Exercise details: Please repeat the data exactly. Any picture in it stays out.

Dataset content:

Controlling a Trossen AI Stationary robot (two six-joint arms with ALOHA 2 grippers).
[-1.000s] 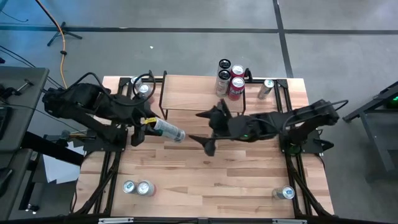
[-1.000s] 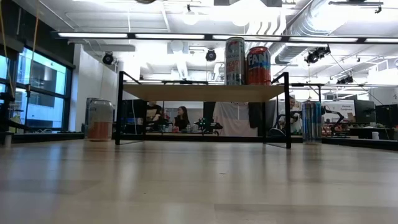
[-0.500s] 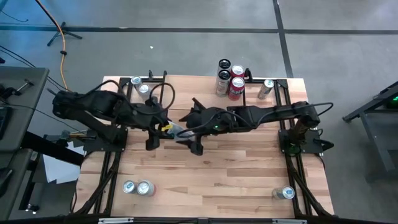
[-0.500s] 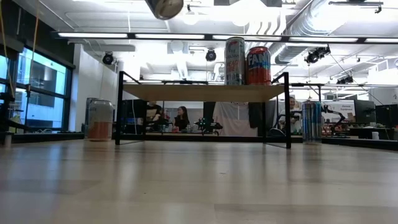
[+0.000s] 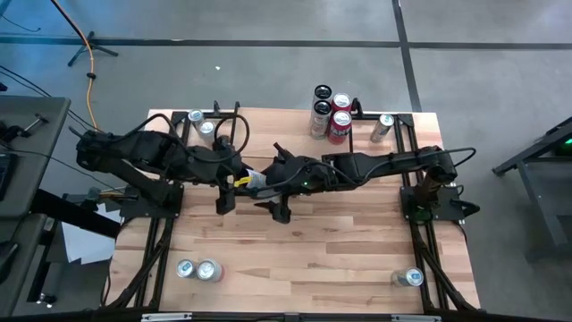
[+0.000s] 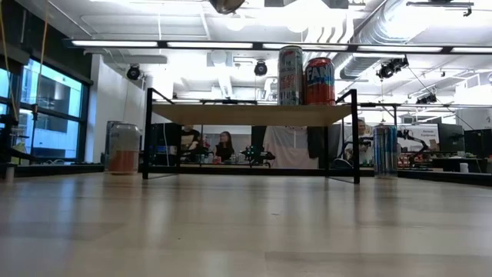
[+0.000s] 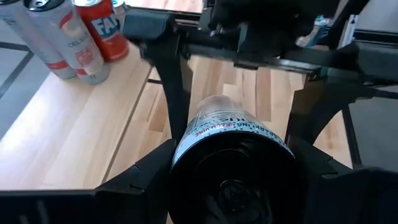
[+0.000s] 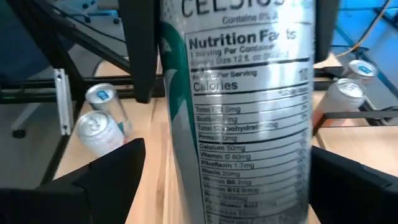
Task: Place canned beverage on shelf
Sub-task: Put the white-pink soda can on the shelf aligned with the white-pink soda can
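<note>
**Handing the can across, above the middle of the tabletop**

My left fingers [image 7: 230,180] are clamped about halfway shut on the silver can [image 7: 231,134], holding it by its base end, lying roughly level in the air above the middle of the tabletop [image 5: 340,250], nearer the far edge than the near one. My right fingers [image 8: 230,180] stand spread wide, one on each side of the can's printed body [image 8: 249,106], not yet closed on it. So the can is carried by the left alone, and I judge this to be a hand-over.

To do it well, I should close the right fingers squarely on the body, clear of the left ones, and let the left release only once the right grip is firm. Then the can needs turning upright before it goes to the shelf [image 5: 268,143], which stands along the far edge; three cans [image 5: 328,114] already crowd its right end, so the bare plank to their left is the safer spot.

From above, both arms cover the can almost wholly, so I cannot tell exactly how much of it lies between the right fingers. The level camera shows only a sliver of it at its upper border. Whether the right fingers touch the can yet, I cannot say.
</note>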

Task response:
Controlling a Trossen AI Stationary robot (two six-joint arms with ALOHA 2 grippers).
[-1.000s] 
[-1.000s] 
[-0.500s] 
[-0.500s] 
[+0.000s] 
[+0.000s] 
[+0.000s] 
[+0.000s] 
Task: Place canned beverage on shelf
Sub-task: Put the white-pink soda can on the shelf aligned with the white-pink soda can
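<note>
**Handing the can across, above the middle of the tabletop**

My left fingers [image 7: 230,180] are clamped about halfway shut on the silver can [image 7: 231,134], holding it by its base end, lying roughly level in the air above the middle of the tabletop [image 5: 340,250], nearer the far edge than the near one. My right fingers [image 8: 230,180] stand spread wide, one on each side of the can's printed body [image 8: 249,106], not yet closed on it. So the can is carried by the left alone, and I judge this to be a hand-over.

To do it well, I should close the right fingers squarely on the body, clear of the left ones, and let the left release only once the right grip is firm. Then the can needs turning upright before it goes to the shelf [image 5: 268,143], which stands along the far edge; three cans [image 5: 328,114] already crowd its right end, so the bare plank to their left is the safer spot.

From above, both arms cover the can almost wholly, so I cannot tell exactly how much of it lies between the right fingers. The level camera shows only a sliver of it at its upper border. Whether the right fingers touch the can yet, I cannot say.
</note>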

Here the answer is complete.